Many of these analyses have been performed using semi-numerical schemes that do not self-consistently model the impact of galaxies on hydrogen reionization. To build upon these existing studies, we perform an analysis of ionized bubble sizes and connections to their local cosmic environments within the thesan simulations (Garaldi et al. 2022; Kannan et al. 2022a; Smith et al. 2022b; Garaldi et al. 2023), which combines the galaxy formation model of IllustrisTNG (Weinberger et al. 2017; Pillepich et al. 2018a, b) with radiative process modelling including radiative transport (arepo-rt; Kannan et al. 2019), non-equilibrium heating and cooling, and realistic ionizing sources throughout a large box of 95.5 cMpc per side. The thesan simulations have been used to make a wide range of EoR predictions (e.g. Kannan et al. 2022b; Qin et al. 2022; Borrow et al. 2023; Kannan et al. 2023; Xu et al. 2023; Yeh et al. 2023; Shen et al. 2024a, b).

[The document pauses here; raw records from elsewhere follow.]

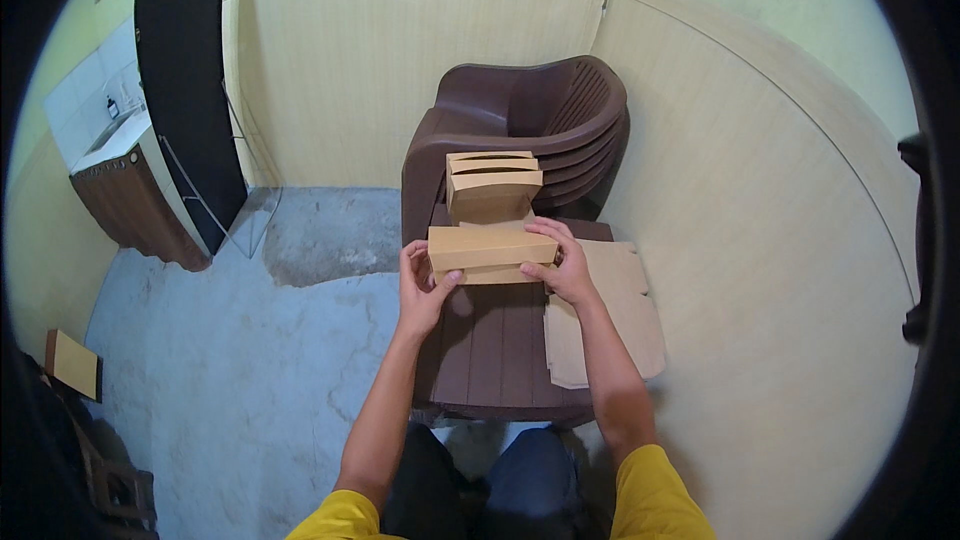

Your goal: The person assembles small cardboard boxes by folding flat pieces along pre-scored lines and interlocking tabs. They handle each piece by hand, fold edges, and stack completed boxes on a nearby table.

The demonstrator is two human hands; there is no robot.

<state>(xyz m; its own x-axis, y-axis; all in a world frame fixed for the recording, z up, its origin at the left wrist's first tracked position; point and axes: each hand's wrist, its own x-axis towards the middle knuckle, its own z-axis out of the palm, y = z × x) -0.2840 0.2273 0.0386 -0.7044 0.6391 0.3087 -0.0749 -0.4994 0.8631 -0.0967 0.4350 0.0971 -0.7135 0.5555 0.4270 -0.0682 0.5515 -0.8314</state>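
Observation:
Both of my hands hold a flat brown cardboard box (490, 248) above the seat of a dark brown plastic chair (490, 350). My left hand (422, 285) grips its left end, thumb on the front face. My right hand (562, 262) wraps its right end, fingers over the top. Behind it, a stack of folded cardboard boxes (492, 185) rests on the seat against the chair back.
Flat unfolded cardboard sheets (610, 315) lie on the chair's right side, overhanging toward the beige panelled wall. Several chairs are stacked together. A black board (185, 80) leans at the left beside a counter with a sink (125, 175). Grey concrete floor (230, 370) spreads on the left.

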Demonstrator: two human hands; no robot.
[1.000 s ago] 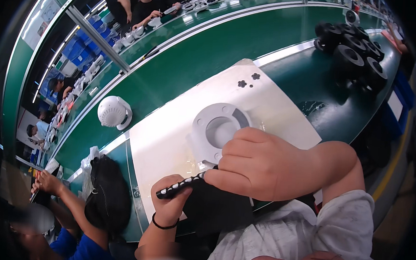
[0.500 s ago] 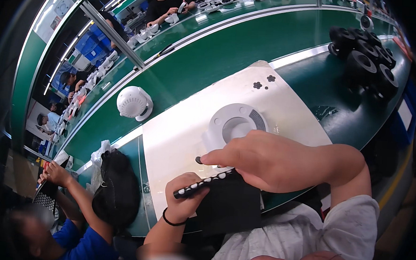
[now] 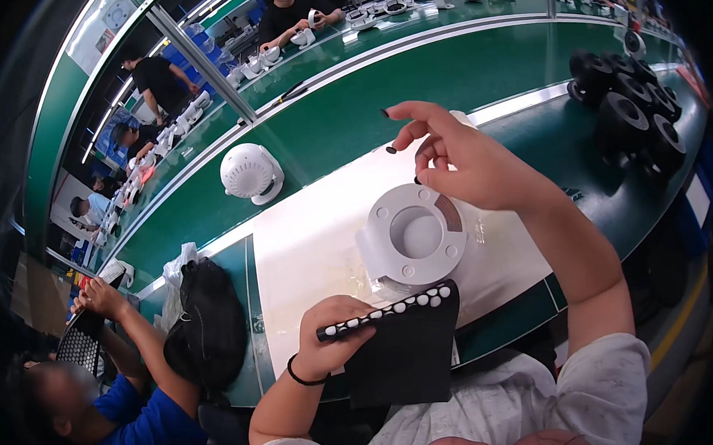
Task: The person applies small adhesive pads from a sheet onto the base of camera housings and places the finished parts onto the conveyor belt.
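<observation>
My left hand [image 3: 336, 328] is closed on the left end of a black sheet [image 3: 398, 358]. White round spots [image 3: 400, 308] run along the sheet's upper edge. Over the far part of the pale mat, my right hand [image 3: 457, 155] is raised with its fingers partly spread. Small black round pads [image 3: 391, 150] sit on several of its fingertips. Below that hand a white ring-shaped base [image 3: 417, 234] lies on the mat, with a round hollow in its middle and small round recesses about its rim. The sheet's top edge is close to the base's near side.
A white fan-like unit [image 3: 251, 172] stands left of the pale mat [image 3: 290, 251]. A black bag [image 3: 206, 323] lies farther left, beside a co-worker in a blue shirt [image 3: 153, 417]. Black round parts [image 3: 624, 108] are heaped at the right. Metal posts [image 3: 203, 65] rise behind; other people work beyond.
My right hand has moved up and away from the black sheet, with pads on its fingertips. More white spots show on the sheet. The black flower-shaped clusters on the mat are now hidden.
</observation>
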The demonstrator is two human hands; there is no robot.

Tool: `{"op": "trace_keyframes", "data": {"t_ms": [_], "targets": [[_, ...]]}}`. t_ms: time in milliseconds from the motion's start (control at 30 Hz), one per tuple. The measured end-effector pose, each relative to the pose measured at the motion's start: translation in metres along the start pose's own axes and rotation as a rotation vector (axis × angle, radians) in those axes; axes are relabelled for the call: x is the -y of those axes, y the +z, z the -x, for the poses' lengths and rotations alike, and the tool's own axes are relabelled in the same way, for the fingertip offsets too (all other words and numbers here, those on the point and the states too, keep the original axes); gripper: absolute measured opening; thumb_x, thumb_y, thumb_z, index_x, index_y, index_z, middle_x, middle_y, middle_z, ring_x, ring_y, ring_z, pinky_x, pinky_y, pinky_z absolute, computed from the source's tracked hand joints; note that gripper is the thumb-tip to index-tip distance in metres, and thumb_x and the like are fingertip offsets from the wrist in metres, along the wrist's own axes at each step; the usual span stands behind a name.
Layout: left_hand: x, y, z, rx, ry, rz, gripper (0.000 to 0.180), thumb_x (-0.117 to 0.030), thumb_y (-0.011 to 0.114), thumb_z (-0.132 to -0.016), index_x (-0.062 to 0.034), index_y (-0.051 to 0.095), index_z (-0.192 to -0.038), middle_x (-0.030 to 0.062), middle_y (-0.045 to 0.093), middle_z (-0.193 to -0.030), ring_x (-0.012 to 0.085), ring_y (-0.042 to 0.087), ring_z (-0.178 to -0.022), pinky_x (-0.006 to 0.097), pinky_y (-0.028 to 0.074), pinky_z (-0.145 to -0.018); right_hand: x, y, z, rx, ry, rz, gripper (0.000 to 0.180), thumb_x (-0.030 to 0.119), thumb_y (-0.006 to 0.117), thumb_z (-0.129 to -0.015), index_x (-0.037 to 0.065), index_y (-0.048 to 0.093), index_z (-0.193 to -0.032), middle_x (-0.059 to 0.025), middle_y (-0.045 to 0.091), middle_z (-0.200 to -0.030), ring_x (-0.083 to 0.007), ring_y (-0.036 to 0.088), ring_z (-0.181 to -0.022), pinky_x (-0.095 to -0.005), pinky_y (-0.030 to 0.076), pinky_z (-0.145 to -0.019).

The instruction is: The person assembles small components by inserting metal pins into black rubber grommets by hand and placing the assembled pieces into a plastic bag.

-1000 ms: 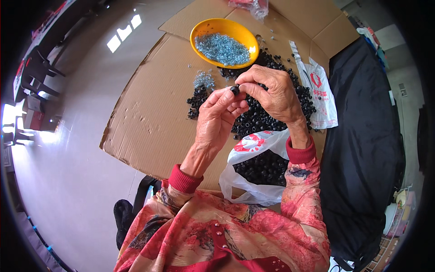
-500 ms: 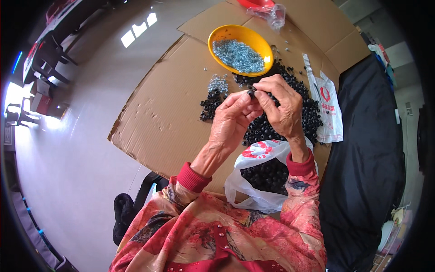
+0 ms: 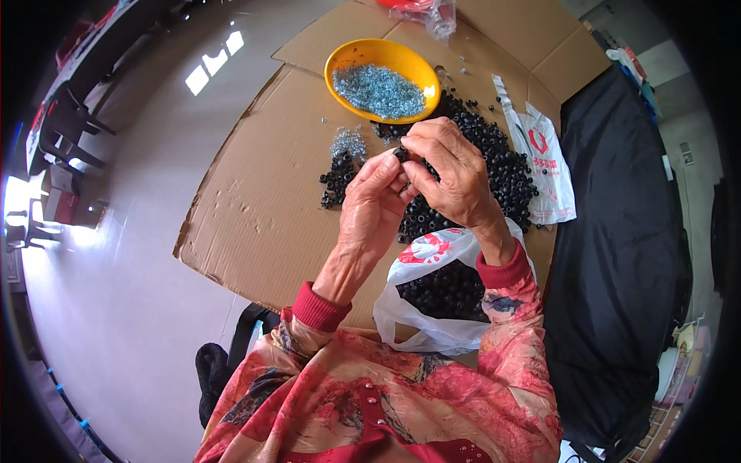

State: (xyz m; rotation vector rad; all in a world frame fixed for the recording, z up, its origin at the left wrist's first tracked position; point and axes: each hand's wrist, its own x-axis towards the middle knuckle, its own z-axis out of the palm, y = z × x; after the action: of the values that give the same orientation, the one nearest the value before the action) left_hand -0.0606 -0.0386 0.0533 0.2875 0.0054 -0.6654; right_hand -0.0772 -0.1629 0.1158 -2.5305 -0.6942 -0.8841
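Note:
Over the cardboard my two hands meet. My left hand (image 3: 369, 202) pinches a small black round part (image 3: 400, 154) between thumb and fingers. Against that part, my right hand (image 3: 454, 171) has its thumb and forefinger closed; anything tiny between them is too small to make out. Behind and under the hands spreads a heap of black round parts with holes (image 3: 509, 171). A smaller group of the same parts (image 3: 337, 179) lies left of my hands, with tiny clear pieces (image 3: 349, 143) beside it. Beyond is a yellow bowl (image 3: 433, 86) holding many clear bluish pieces (image 3: 378, 89).
A white plastic bag (image 3: 394, 309) of black parts stands open near my right forearm. Another white bag (image 3: 557, 181) lies flat at the right. The cardboard sheet (image 3: 239, 185) carries all this. Black cloth (image 3: 617, 262) covers something at the right; clear plastic (image 3: 440, 19) lies far off.
The whole view has shifted slightly, so things sit a little further left and up. Both hands keep nearly the same pose around the black part, with small finger movement.

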Motion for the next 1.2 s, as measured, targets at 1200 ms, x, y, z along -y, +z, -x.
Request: {"op": "trace_keyframes", "data": {"t_ms": [1200], "targets": [[-0.022, -0.035, -0.003, -0.072, 0.045, -0.540, 0.024, -0.019, 0.059, -0.087, 0.0009, 0.059, -0.101, 0.0070, 0.062, -0.086, 0.0123, 0.058, -0.077, 0.026, 0.049, -0.072, 0.033, -0.067, 0.107, 0.544, 0.153, -0.102, 0.019, 0.009, 0.067, -0.056, 0.002, 0.055, -0.069, -0.0119, 0.054, -0.100, -0.0316, 0.048, -0.107, -0.0458, 0.040, -0.085]]}}
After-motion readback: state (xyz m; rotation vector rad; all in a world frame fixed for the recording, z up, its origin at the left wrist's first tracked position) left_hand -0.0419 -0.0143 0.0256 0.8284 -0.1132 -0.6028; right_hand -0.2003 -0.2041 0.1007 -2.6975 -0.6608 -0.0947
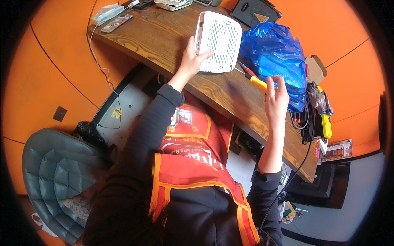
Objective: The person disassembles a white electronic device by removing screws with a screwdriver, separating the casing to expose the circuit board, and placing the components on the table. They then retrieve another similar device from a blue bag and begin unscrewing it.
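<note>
A white box-shaped electronic device [220, 41], with rows of vent slots on its face and ports along one side, is tilted up above the wooden table. My left hand [191, 61] grips its lower left edge, thumb across the vented face. My right hand [277, 98] has its fingers closed around the end of a yellow-handled screwdriver [257, 83]. Its thin shaft points at the device's lower right corner; I cannot tell whether the tip touches. Another slim red and dark tool [245, 68] lies beside the shaft, partly against a blue plastic bag [273, 49].
The wooden table [164, 37] runs diagonally across the view. A black case [256, 12] and an open cardboard box [316, 69] sit behind the bag. At right are a yellow tool [326, 125] and cables. A power strip [116, 23] lies far left; a green padded chair [61, 176] stands below.
</note>
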### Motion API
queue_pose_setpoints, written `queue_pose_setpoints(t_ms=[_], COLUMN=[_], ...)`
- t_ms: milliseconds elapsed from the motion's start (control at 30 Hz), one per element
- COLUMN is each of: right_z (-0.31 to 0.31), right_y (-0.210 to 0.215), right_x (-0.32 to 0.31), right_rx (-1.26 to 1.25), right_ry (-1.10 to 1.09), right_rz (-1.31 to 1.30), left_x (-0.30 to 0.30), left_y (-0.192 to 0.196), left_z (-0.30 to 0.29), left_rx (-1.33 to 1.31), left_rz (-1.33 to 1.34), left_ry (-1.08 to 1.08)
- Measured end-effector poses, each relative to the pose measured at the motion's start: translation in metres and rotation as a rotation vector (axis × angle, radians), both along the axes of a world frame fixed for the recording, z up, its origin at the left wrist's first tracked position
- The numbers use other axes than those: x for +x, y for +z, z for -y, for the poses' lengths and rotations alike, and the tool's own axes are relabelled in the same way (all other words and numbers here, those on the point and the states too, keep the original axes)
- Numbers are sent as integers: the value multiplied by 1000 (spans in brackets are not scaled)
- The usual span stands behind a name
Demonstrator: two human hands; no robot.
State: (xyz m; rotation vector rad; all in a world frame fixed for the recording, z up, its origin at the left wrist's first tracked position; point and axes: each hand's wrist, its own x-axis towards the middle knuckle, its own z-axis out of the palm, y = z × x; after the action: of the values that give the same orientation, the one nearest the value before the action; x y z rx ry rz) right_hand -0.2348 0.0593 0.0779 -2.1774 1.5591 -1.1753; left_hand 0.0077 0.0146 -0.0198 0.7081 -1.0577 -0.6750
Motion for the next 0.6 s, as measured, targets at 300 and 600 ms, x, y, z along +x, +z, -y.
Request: queue_pose_setpoints(t_ms=[300,600], right_z=[-6,-3], right_y=[0,-7], right_x=[-1,-6], right_rx=[42,-208], right_ry=[114,81], right_rz=[101,-60], left_x=[0,0], left_y=[0,-3], left_z=[-1,4], left_rx=[-26,-72], left_rz=[-59,20], left_ry=[-39,85])
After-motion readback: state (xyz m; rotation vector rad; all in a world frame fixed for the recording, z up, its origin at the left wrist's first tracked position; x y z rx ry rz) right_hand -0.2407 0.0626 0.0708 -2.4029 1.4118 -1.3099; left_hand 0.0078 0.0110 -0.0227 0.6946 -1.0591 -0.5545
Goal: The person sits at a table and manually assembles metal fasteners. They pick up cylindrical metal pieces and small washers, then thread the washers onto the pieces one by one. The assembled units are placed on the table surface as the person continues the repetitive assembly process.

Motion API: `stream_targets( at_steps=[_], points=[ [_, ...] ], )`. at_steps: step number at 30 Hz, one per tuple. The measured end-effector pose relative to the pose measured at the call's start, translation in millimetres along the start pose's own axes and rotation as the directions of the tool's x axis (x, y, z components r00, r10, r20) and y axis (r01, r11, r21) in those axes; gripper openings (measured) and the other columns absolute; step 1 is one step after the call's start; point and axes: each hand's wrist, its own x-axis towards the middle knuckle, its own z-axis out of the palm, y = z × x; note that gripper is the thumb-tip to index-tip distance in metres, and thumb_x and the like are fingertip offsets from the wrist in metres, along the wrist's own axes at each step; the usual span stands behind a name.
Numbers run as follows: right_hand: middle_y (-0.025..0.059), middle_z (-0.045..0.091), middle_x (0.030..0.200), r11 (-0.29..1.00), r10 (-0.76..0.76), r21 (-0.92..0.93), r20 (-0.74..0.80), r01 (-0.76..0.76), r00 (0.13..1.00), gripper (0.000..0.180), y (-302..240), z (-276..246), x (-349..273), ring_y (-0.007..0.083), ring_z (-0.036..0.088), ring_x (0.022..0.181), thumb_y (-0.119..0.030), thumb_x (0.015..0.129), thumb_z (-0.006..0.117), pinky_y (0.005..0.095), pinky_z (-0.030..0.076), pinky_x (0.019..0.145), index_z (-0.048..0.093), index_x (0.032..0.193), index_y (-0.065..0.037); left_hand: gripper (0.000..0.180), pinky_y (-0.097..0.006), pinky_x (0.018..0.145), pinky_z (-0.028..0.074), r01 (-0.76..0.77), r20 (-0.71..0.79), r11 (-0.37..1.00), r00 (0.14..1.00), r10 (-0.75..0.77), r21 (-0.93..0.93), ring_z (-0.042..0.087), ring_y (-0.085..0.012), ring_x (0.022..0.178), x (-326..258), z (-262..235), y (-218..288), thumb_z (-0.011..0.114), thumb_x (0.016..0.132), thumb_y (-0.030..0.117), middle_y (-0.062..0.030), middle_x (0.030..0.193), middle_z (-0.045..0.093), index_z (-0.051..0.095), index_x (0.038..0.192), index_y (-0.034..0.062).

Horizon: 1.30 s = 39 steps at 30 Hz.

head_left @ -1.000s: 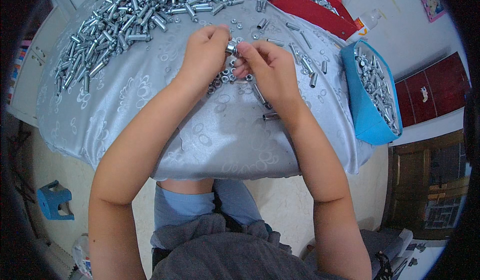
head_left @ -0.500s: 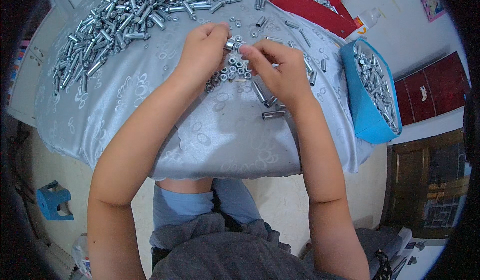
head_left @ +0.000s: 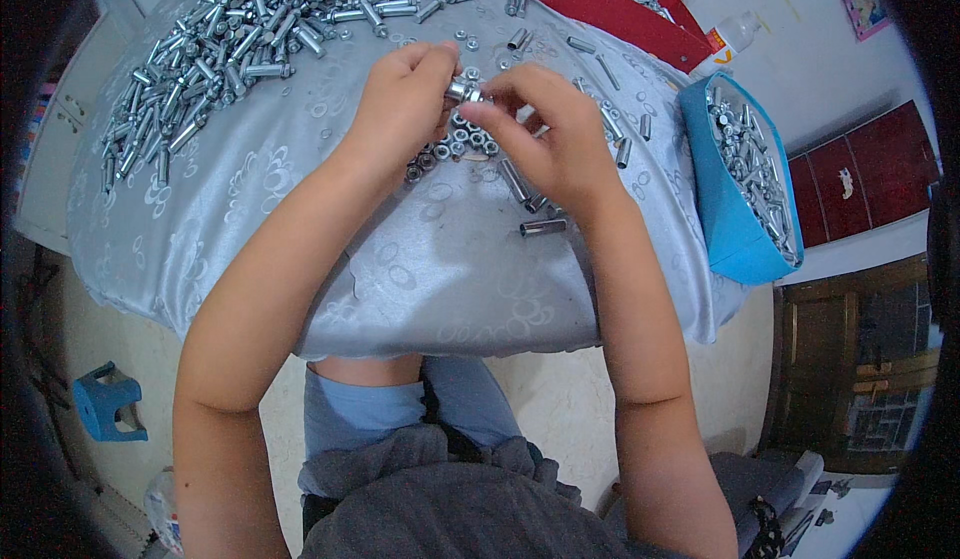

The paper is organized as follows. In Section 2, we describe our methods, including a brief summary of the thesan suite of simulations, the MFP methodology, and our particular implementation of the MFP bubble size calculator. In Section 3, we present our findings on the time evolution of bubble sizes, followed by an exploration of the impact of environmental factors on these sizes in Section 4. In Section 5, we focus on the utility of the redshift of reionization as a probe of bubble sizes. Finally, we present our overall conclusions in Section 6. Supplementary discussions on grid resolution, smoothing scale, and simulation convergence are provided in Appendices A, B, and C, respectively. All further mentions of ‘reionization’ refer specifically to hydrogen reionization.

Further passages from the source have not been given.